_What you should do_: Each line holding the string "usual" is to be copied from the data.

[Start of Attachment]

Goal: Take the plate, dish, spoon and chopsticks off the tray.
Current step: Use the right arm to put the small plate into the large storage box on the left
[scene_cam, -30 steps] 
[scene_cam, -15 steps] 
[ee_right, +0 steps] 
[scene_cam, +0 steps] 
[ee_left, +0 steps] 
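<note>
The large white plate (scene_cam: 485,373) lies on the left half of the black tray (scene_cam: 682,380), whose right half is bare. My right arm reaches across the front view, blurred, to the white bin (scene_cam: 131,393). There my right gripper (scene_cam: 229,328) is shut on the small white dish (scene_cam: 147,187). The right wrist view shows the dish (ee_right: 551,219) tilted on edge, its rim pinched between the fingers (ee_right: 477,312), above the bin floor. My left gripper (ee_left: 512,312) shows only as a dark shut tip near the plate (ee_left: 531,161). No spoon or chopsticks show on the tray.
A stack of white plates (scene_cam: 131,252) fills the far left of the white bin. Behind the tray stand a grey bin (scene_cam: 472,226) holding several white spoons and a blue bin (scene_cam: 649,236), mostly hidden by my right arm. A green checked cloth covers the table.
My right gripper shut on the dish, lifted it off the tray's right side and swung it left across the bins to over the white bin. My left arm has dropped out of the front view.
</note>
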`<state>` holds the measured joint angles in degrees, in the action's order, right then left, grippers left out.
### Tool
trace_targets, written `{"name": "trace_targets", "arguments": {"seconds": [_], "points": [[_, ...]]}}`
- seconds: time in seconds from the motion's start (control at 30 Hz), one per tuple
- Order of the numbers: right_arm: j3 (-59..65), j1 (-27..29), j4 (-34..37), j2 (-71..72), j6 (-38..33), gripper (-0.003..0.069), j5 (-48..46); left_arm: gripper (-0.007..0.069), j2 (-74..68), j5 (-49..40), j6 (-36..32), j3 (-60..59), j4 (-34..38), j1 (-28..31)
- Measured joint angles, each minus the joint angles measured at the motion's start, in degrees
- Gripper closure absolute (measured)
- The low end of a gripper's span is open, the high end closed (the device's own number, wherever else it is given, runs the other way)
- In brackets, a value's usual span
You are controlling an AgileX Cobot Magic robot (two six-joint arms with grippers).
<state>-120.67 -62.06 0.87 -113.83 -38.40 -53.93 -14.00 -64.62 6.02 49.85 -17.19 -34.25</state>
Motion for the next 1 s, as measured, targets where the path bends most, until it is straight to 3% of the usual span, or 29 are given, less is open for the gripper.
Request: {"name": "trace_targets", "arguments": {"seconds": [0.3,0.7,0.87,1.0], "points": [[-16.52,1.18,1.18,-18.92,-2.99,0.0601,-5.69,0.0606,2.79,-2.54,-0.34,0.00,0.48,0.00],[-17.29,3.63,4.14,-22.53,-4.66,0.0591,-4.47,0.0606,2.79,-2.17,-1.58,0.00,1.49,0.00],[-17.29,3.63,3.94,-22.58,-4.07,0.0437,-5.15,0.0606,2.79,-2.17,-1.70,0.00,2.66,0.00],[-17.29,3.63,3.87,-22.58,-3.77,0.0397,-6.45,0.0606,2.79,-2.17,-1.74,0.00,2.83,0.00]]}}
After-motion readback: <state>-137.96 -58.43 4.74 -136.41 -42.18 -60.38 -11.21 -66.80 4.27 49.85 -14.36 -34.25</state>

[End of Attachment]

_Answer section_:
- In brackets, a value's usual span
Motion for the next 1 s, as measured, targets where the path bends most, until it is straight to 3% of the usual span, or 29 are given, less is open for the gripper.

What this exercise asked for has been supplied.